Sensations and actions are the
lowest-level input and output signals available to the agent possessing
the knowledge. The agent is presumed to be situated in time, that
is, with respect to a single time series of experience, of sensations
and actions, the data of life, as discussed under the
experiential AI hypothesis.
The parenthetical "(All)" is
primarily a definitional issue. It is meant to cover all
commonsense world knowledge such as knowing the layout of your home,
knowing your name, knowing the capital of Slovakia, knowing the shape
of a wine glass, knowing that f=ma, knowing that the earth orbits the
sun,
etc. As discussed above, mathematical knowledge is explicitly
excluded.
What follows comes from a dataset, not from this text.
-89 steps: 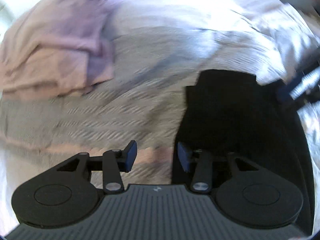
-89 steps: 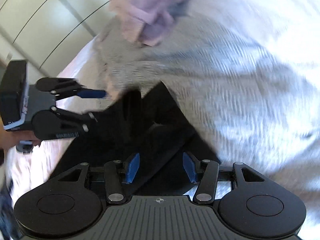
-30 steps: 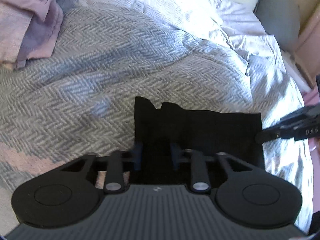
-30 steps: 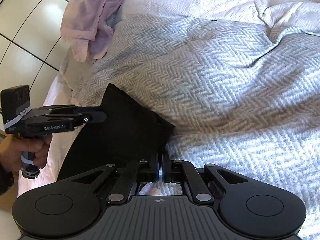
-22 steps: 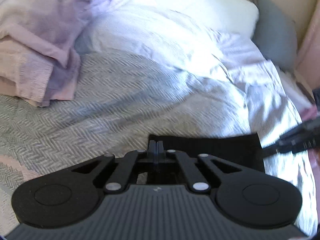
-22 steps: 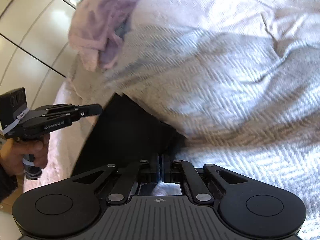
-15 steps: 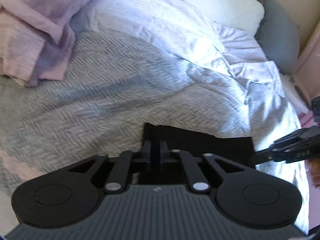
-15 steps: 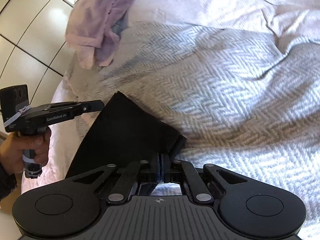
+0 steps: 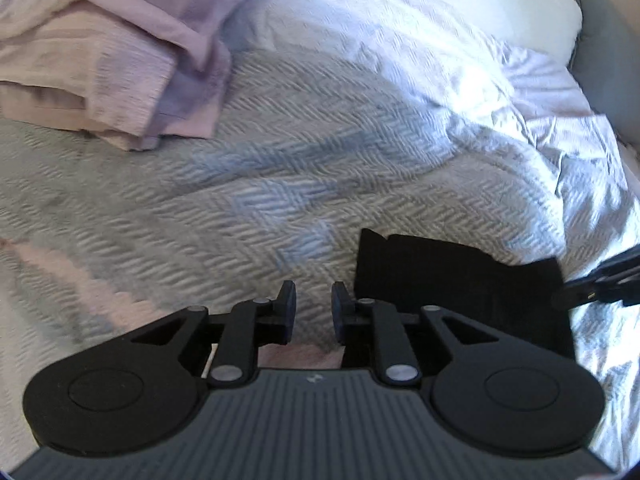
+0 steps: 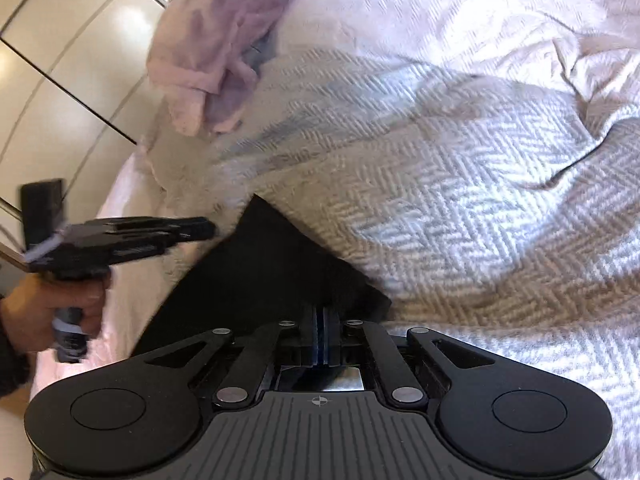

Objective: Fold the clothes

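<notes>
Your right gripper (image 10: 325, 330) pinches a corner of the black garment (image 10: 272, 276) lying on the blanket (image 10: 460, 200), while your left gripper (image 9: 312, 312) is spread and empty, so regrip before the next fold.

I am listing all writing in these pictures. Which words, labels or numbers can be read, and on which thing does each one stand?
No text can be read.
Black left gripper, right wrist view: its side is motion-blurred; no lettering can be made out.
Black right gripper, left wrist view: small pale marks, too small to read.
Black folded garment, pink clothes pile: no label visible.
</notes>
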The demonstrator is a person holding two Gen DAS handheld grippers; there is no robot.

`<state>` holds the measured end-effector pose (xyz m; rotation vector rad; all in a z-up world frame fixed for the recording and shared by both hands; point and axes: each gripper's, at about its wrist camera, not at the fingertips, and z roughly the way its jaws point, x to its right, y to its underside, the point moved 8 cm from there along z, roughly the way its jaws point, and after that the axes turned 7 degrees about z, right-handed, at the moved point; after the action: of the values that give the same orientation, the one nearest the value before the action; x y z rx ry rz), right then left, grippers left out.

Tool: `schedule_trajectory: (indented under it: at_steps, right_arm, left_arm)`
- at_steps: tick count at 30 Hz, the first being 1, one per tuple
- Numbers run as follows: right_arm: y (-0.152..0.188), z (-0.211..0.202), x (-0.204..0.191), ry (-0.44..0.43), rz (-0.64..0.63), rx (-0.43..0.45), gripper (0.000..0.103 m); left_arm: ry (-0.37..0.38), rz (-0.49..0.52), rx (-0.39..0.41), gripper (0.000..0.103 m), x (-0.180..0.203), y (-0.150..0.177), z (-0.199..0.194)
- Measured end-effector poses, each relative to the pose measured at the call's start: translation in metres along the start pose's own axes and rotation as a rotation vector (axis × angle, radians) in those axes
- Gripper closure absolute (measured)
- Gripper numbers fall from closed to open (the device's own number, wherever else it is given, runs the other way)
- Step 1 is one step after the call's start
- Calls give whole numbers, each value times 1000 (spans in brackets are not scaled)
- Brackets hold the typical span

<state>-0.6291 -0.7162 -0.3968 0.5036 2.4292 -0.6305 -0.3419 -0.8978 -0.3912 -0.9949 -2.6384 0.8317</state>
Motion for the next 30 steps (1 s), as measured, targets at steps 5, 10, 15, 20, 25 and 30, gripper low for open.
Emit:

A more subtle issue concerns knowledge that is specific
to your world but not explicit, such as having a good set of features
for your world. One could consider this an exception to the
hypothesis, or one could consider such generalization-assisting
knowledge as also being a statement about future experience. But
this is a tricky fine point, and to focus on it would be to miss the
main thrust of the hypothesis, which is about knowledge as we regularly
think about it.
"translatable, without loss of meaning" means that the knowledge essentially is those
statements about the future. The knowledge is no more than the
sum of those statements, and the sum of those statements is all there
is to the knowledge. The knowledge is not about a process that
produces the data, except insofar as it is about the data itself.
The word "future" could be removed from
the statement of the hypothesis, thus including memory of old
sensations and actions as knowledge, while retaining most of the
hypothesis' meaning and impact. I personally have no problem with
this, though I slightly prefer the given form because it is
sharper. But peace, this is a question of how we choose to use
words, and either way is reasonable.